- [WHAT YOU NEED TO DO] For the data below, give again exactly the lines from the one containing "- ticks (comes" through the one containing "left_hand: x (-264", both ends included, and no others.

[Saved data entries]
★ ★ ★ ★ ★ ★ ★

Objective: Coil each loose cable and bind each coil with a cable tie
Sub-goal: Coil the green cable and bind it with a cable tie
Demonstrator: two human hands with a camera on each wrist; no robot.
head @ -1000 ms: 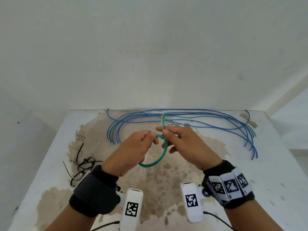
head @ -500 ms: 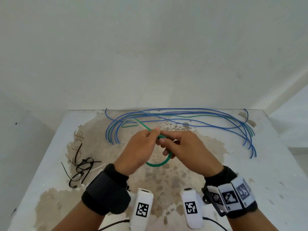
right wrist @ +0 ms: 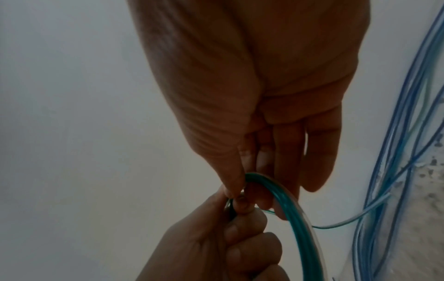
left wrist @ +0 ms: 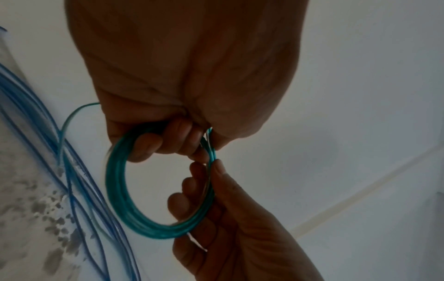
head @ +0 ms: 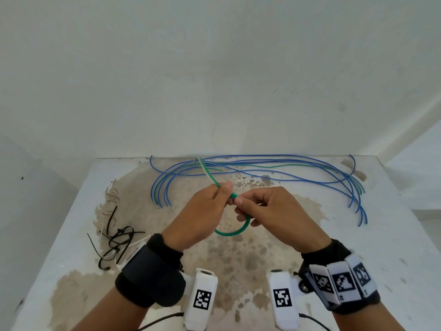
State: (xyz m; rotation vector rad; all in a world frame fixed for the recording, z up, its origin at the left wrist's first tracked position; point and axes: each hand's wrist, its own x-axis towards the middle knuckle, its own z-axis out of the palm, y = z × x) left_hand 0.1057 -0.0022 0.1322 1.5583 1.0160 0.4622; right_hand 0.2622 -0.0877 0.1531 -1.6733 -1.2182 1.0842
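Note:
A green cable is wound into a small coil (head: 235,231) held above the stained white table (head: 372,259). My left hand (head: 220,191) pinches the cable at the coil's top, and its other fingers curl through the ring (left wrist: 115,180). My right hand (head: 239,206) pinches the coil's right side between thumb and fingers (right wrist: 242,188). The loose green tail (head: 206,172) runs up and back from my left fingers toward the cable pile. In the right wrist view the coil (right wrist: 300,228) arcs below my fingers, and the tail (right wrist: 348,221) trails right.
Several loose blue and green cables (head: 262,161) lie in long arcs along the table's far edge by the wall. A heap of black and white cable ties (head: 117,240) lies at the left, near my left wrist.
The loose green tail has swung from upright over to the back left. Both hands have drawn closer together at the coil's top, and the visible loop looks smaller.

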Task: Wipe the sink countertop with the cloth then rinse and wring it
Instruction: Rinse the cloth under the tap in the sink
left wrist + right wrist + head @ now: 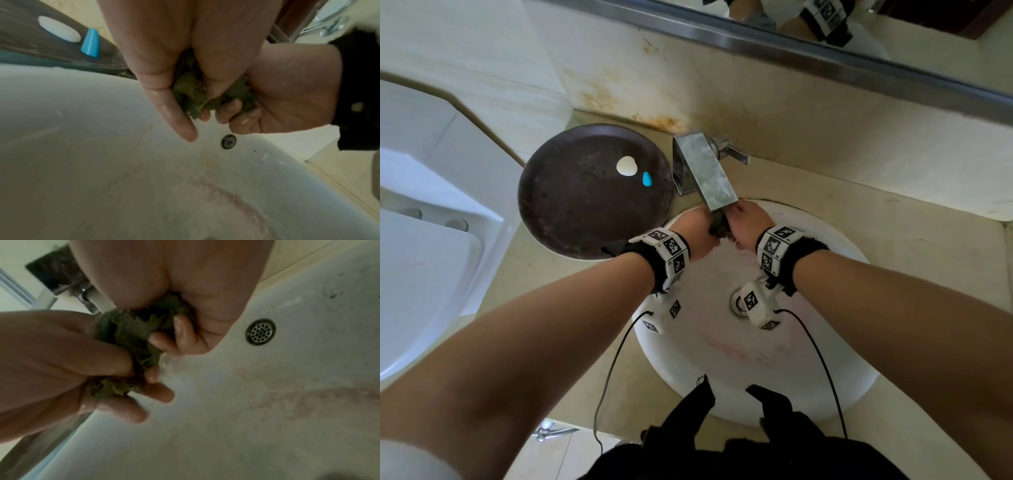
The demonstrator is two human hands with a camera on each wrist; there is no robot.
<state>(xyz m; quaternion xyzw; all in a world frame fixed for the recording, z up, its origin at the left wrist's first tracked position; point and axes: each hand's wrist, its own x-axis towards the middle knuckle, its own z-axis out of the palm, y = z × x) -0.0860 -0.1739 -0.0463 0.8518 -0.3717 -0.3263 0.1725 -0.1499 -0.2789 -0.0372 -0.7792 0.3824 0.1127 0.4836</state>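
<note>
A dark green cloth (719,228) is bunched between both hands just under the spout of the flat metal faucet (705,171), over the white sink basin (722,349). My left hand (697,236) grips one end of the wet cloth (193,94), thumb stretched down along it. My right hand (744,222) holds the other end, fingers curled round the cloth (127,331). Water runs off the cloth in the right wrist view. The fingers look wet. The beige countertop (893,240) surrounds the basin.
A dark round tray (571,205) sits left of the faucet with a white soap piece (626,166) and a small blue cap (647,179) on it. The overflow hole (228,141) is in the basin's back wall, the drain (738,303) at its bottom. A mirror edge runs above.
</note>
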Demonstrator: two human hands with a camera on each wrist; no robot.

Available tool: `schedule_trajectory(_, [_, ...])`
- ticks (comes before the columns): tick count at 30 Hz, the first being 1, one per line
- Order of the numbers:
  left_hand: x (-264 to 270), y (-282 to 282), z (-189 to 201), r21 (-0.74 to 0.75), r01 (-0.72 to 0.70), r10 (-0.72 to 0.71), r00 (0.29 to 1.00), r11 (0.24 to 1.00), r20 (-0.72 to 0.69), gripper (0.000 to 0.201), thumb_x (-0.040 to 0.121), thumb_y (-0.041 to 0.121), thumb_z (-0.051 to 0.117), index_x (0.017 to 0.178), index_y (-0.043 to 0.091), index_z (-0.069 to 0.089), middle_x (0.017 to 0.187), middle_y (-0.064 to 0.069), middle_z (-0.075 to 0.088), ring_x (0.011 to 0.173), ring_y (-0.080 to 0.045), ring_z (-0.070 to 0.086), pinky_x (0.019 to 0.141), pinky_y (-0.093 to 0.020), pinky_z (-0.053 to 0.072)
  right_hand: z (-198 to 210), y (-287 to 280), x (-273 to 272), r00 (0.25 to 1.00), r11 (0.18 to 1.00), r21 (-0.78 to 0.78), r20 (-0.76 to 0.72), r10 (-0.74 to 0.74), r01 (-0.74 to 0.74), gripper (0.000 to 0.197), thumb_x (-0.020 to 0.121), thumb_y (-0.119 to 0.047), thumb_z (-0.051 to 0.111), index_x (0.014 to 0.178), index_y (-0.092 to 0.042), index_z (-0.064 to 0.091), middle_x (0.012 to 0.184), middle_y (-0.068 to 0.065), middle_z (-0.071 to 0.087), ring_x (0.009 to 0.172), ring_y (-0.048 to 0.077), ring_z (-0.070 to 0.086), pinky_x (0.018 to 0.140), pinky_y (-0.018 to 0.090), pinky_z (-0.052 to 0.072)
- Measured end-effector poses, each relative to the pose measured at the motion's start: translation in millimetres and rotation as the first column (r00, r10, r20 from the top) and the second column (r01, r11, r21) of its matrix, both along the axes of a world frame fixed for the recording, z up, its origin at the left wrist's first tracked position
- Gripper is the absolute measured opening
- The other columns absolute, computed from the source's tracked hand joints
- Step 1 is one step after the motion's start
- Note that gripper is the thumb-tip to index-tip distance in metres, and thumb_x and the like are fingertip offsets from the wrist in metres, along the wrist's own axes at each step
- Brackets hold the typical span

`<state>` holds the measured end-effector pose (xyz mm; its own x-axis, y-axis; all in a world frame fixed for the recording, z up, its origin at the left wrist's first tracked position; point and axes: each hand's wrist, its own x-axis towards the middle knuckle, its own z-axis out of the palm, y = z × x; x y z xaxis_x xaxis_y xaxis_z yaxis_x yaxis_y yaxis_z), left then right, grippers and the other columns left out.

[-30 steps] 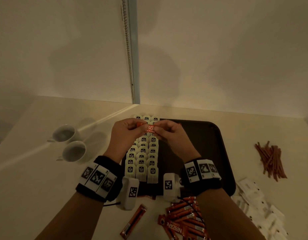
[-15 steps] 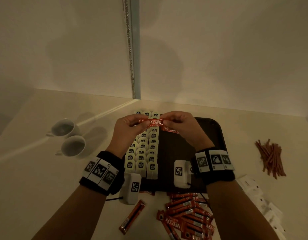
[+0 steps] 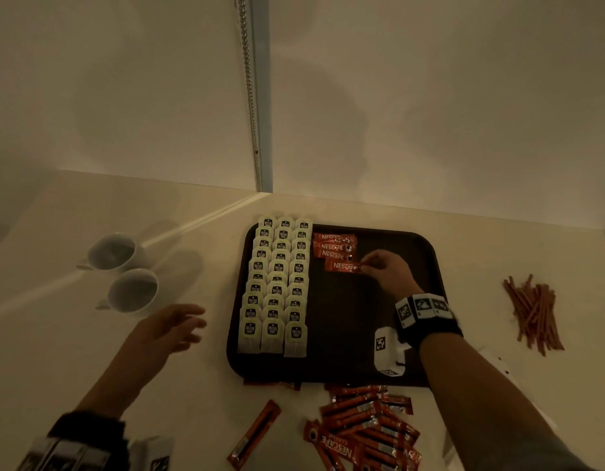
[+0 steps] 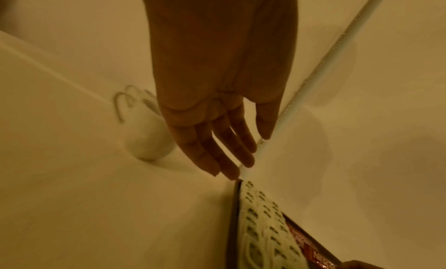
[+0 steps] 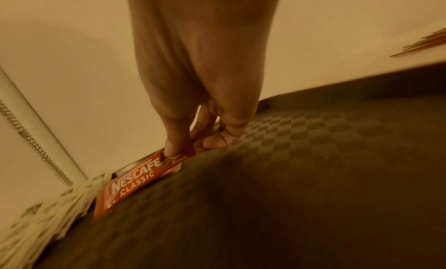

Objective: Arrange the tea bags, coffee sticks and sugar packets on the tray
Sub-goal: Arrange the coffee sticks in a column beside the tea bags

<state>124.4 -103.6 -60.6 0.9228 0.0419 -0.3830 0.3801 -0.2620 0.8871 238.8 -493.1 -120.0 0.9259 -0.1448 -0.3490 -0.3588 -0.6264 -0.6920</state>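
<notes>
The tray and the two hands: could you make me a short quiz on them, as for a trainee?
1. True or false: the right hand pinches a Nescafe coffee stick over the tray.
2. How many columns of tea bags lie on the tray?
3. The left hand is: A) holding a cup, B) open, holding nothing, C) on the tea bags.

Key: 1 true; 2 three; 3 B.
</notes>
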Motion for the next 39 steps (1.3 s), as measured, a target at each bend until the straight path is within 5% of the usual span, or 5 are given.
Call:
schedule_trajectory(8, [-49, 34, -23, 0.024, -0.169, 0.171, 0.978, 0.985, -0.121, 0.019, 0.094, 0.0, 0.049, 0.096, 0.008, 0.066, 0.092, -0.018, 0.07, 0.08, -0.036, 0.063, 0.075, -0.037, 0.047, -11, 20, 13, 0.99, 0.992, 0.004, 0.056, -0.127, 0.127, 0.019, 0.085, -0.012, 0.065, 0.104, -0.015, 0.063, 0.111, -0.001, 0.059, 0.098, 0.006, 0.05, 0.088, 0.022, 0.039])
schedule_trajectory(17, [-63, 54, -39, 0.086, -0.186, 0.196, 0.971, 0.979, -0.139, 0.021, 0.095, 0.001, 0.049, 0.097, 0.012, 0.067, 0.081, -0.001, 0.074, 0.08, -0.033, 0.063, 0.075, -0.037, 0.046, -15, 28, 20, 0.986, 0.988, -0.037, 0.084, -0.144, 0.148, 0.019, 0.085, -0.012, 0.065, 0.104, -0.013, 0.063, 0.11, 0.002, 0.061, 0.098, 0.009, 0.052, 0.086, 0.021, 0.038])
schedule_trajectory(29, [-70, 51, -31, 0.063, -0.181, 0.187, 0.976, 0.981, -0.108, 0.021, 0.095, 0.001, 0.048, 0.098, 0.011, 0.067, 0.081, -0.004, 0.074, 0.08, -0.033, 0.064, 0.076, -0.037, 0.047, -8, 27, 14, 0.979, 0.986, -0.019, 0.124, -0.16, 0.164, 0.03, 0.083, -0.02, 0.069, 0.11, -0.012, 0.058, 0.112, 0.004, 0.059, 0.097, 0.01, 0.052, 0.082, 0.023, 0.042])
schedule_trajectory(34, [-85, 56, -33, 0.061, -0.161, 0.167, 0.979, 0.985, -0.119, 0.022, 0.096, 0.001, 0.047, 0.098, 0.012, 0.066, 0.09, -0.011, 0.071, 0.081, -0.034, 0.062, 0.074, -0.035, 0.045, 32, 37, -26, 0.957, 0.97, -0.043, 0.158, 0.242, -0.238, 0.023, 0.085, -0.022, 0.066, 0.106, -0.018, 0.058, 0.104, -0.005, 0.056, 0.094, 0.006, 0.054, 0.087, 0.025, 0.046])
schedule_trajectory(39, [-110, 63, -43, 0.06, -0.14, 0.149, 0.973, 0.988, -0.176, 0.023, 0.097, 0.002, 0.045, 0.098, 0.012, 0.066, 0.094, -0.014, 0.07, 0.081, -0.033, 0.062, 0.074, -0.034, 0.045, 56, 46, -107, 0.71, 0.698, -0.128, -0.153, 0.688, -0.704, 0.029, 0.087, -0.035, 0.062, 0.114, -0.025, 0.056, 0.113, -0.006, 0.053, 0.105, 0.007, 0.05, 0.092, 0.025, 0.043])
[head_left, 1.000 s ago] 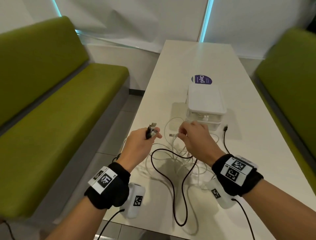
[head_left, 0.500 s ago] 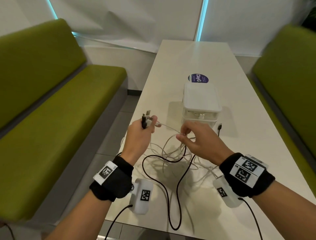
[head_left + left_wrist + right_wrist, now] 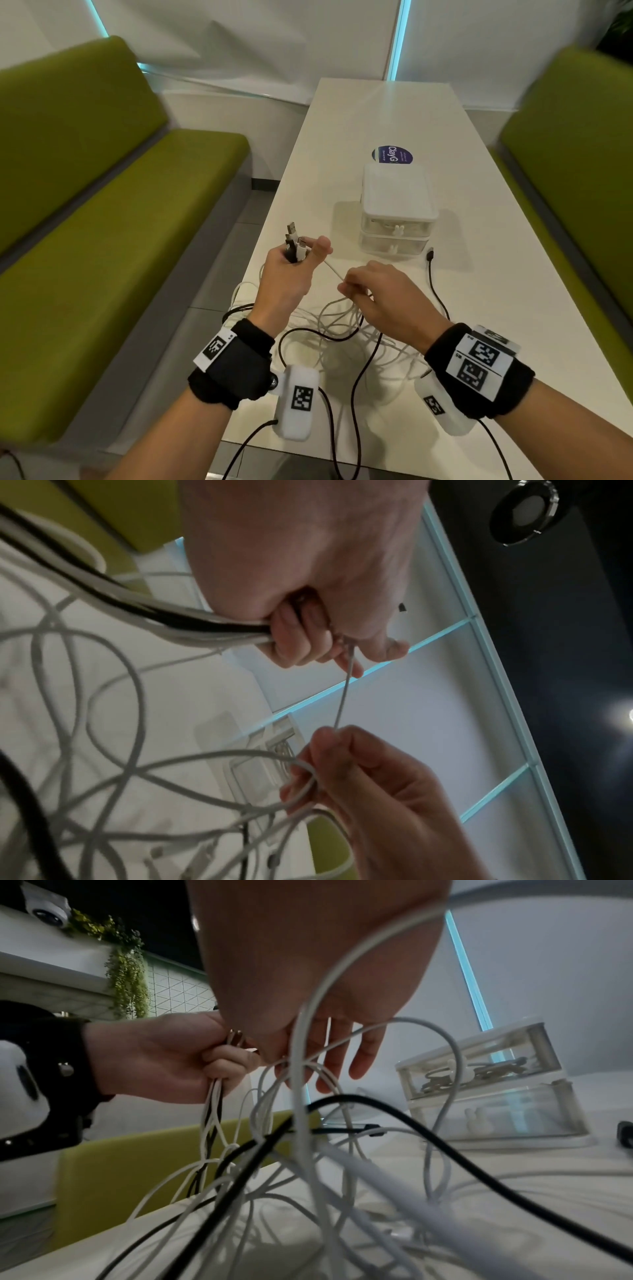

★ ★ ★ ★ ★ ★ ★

- [EXERCISE OUTPUT]
- ticks (comes before the columns): tick count at 30 Hz, the first being 1, one per line
- Order of the numbers:
  left_hand: x (-264 to 270), y (-282 to 282), z (-189 to 201), r21 (-0.74 to 0.75), r01 (-0.72 to 0.70), r10 (-0.72 to 0.71), r00 (0.29 to 1.00), r11 (0.24 to 1.00), r20 (-0.72 to 0.69), gripper (0.000 to 0.201), thumb_x (-0.040 to 0.121), thumb_y (-0.041 to 0.121), thumb_z (-0.051 to 0.117), index_x (0.017 to 0.178), index_y (-0.043 to 0.091), index_z (-0.069 to 0.089), middle_x (0.017 to 0.187), middle_y (-0.064 to 0.069), middle_z (-0.075 to 0.088), ring_x (0.011 to 0.173), ring_y (-0.080 to 0.045), ring_z (-0.070 to 0.086), pinky_x (0.019 to 0.141), pinky_y (-0.093 to 0.020), pinky_z (-0.053 to 0.072)

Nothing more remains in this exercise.